» RAW DATA:
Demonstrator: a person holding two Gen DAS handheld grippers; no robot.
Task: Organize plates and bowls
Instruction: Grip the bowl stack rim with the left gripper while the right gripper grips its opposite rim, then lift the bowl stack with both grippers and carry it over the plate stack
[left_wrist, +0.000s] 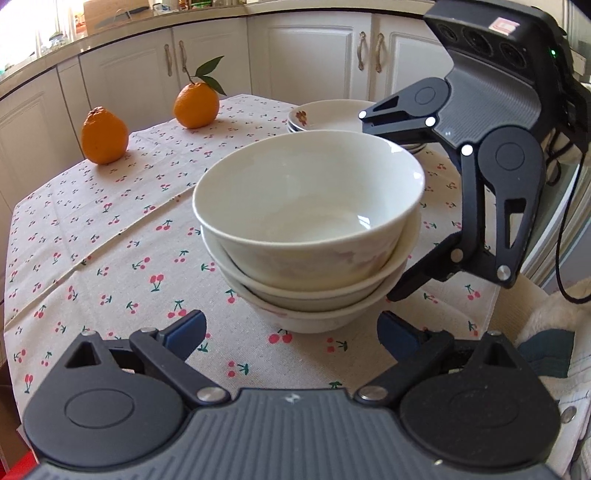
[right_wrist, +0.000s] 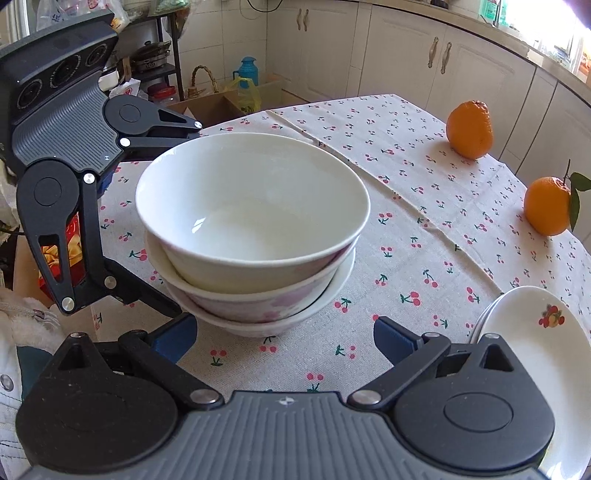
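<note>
Flanking stacked bowls (left_wrist: 308, 229), both fingers (left_wrist: 186, 326) spread

Both grippers tilt downward with fingers spread wide — the left gripper (left_wrist: 291, 330) empty, the right gripper (right_wrist: 284, 334) empty too, facing each other.

Plate stack (right_wrist: 546, 354) cut off by pic edge; lower bowls (left_wrist: 314, 295) mostly hidden.

Cream cabinets (left_wrist: 310, 55) with curved handles lined the far wall, pale countertop (left_wrist: 122, 35) above them, daylight came from a window at the left, cherry-print cloth covered the tabletop (left_wrist: 92, 236), dark shelf rack (right_wrist: 162, 55) held pots
</note>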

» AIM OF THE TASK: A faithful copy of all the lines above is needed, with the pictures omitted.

» THE COMPLETED TASK:
Demonstrator: a person holding two Gen DAS handheld grippers; no robot.
Task: Organize plates and bowls
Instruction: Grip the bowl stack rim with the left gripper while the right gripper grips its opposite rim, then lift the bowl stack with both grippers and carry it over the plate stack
[left_wrist, +0.000s] 
[right_wrist, +0.000s] 
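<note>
Flanking stacked bowls (left_wrist: 308, 229), both fingers (left_wrist: 186, 326) spread

Both grippers tilt downward with fingers spread wide — the left gripper (left_wrist: 291, 330) empty, the right gripper (right_wrist: 284, 334) empty too, facing each other.

Plate stack (right_wrist: 546, 354) cut off by pic edge; lower bowls (left_wrist: 314, 295) mostly hidden.

Cream cabinets (left_wrist: 310, 55) with curved handles lined the far wall, pale countertop (left_wrist: 122, 35) above them, daylight came from a window at the left, cherry-print cloth covered the tabletop (left_wrist: 92, 236), dark shelf rack (right_wrist: 162, 55) held pots
</note>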

This completes the requested output.